Filtering the records below, copy only those lines that include the word "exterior".

▸ Dataset records:
__________________________________________________

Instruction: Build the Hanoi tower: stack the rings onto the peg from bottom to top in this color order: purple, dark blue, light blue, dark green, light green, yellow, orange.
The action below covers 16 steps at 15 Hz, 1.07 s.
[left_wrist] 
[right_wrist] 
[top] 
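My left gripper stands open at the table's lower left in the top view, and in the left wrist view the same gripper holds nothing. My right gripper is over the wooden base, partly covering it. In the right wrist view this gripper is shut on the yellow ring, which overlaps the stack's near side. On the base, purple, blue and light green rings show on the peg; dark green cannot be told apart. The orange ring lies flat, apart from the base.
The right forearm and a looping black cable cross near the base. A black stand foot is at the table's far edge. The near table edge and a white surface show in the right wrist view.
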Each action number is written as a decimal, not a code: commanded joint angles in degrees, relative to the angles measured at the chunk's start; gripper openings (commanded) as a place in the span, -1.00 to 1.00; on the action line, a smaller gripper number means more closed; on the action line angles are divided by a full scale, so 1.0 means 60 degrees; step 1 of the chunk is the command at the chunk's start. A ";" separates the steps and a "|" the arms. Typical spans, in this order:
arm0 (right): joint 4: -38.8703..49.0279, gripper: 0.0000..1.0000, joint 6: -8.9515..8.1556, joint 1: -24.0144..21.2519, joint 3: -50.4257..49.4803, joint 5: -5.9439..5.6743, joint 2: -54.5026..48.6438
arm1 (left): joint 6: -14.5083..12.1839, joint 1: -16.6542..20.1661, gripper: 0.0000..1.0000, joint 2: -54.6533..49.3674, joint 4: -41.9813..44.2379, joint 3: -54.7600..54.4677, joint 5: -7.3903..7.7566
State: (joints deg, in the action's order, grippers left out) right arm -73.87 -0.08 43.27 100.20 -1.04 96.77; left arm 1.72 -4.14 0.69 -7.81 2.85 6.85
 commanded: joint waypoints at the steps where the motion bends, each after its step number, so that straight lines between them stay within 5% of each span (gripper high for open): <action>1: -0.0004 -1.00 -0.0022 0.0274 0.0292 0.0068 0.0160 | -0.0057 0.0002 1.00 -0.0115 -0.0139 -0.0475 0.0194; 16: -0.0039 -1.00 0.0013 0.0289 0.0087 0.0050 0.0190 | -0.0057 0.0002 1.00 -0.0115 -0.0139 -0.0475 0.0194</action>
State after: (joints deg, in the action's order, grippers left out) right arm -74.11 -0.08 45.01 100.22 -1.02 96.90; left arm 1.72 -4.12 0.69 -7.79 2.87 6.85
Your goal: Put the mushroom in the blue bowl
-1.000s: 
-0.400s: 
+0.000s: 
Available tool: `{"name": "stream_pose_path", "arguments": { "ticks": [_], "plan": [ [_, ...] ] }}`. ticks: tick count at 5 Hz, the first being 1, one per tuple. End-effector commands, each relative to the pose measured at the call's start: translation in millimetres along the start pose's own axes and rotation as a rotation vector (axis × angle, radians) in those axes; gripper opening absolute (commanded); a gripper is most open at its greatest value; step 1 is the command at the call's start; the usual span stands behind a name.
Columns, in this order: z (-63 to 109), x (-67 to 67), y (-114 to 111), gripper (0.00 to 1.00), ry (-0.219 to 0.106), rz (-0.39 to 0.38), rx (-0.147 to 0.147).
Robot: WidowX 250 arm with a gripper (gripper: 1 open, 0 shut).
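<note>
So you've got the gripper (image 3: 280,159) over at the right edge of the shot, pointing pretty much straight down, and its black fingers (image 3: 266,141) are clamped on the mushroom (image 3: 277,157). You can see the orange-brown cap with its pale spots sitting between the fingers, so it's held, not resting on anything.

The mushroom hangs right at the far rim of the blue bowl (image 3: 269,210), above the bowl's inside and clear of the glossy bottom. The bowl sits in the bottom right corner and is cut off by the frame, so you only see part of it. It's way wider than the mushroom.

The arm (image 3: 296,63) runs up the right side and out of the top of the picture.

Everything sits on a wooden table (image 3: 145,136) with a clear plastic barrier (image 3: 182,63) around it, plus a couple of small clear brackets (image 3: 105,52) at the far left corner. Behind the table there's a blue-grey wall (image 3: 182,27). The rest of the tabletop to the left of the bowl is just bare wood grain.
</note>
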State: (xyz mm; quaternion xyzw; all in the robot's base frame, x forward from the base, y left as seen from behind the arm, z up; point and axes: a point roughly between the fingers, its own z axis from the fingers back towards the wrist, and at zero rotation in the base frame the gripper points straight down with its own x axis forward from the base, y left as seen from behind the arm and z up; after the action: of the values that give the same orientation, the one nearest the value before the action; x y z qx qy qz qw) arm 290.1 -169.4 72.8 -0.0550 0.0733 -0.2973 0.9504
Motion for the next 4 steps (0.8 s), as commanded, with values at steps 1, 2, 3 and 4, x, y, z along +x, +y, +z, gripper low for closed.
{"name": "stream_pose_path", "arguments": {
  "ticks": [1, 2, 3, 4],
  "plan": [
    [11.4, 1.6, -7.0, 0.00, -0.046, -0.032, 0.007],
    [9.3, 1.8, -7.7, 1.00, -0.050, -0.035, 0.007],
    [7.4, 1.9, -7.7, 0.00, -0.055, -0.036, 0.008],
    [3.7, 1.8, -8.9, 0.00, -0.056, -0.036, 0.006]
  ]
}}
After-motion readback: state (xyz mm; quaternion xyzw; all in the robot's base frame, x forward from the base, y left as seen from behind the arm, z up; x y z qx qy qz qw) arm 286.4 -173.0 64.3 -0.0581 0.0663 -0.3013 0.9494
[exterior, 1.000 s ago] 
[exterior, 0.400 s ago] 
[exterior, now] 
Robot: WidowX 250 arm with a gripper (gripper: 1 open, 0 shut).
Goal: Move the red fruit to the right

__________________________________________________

▸ Output:
[exterior, 1.000 s ago] 
[exterior, 0.400 s ago] 
[exterior, now] 

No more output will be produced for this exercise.